Methods: This prospective, cross-sectional study was conducted at the Quaid-e-Azam International Hospital, Islamabad, Pakistan, from January 2014 to February 2015, and comprised different clinical samples which were analysed for various types of microbial infections. Species differentiation was confirmed by biochemical and molecular methods. Antifungal susceptibility against amphotericin B, fluconazole and voriconazole was determined by Clinical and Laboratory Standards Institute M44-A disk diffusion method.

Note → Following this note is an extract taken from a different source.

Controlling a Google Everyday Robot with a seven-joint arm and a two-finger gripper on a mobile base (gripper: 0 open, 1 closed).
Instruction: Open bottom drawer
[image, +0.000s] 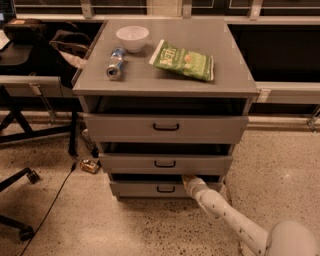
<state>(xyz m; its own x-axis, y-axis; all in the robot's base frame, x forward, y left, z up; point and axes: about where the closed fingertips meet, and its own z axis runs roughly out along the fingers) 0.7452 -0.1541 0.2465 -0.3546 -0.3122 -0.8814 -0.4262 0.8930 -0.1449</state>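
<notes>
The grey cabinet has three drawers, all standing slightly out. The bottom drawer is the lowest and shortest, with a small black bar handle. My white arm reaches in from the lower right. My gripper is at the top edge of the bottom drawer's front, just right of the handle, with its tip in the dark gap above the drawer.
On the cabinet top lie a white bowl, a can on its side and a green chip bag. A small can lies on the floor left of the cabinet. Office chair legs and a cable are at left.
</notes>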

Results: Of the 219 Candida isolates, majority of them were isolated from urine 78(35.6%) and vaginal swabs 59(26.9%). Moreover, 144(65.8%) samples were of females and 75(34.2%) were of males. Candida albicans 128(58.45%) was the most predominant species followed by Candida glabrata 30(13.69%), Candida tropicalis 26(11.87%), Candida krusei 17(7.76%), Candida parapsilosis 12(5.47%), Candida dubliniensis 3(1.37%) and Candida lusitaniae 3(1.37). All isolates were least susceptible to amphotericin B with a susceptibility rate of 213(97.26%). The highest resistance was found for voriconazole 40(18.26%) compared to fluconazole 32(14.61%).
Conclusion: Candida species possessed high resistance rate against various antifungal agents.
Keywords: Candida albicans, Non-albicans (NAC), Antifungal sensitivity test, CHROMagar Candida. (JPMA 67: 986; 2017)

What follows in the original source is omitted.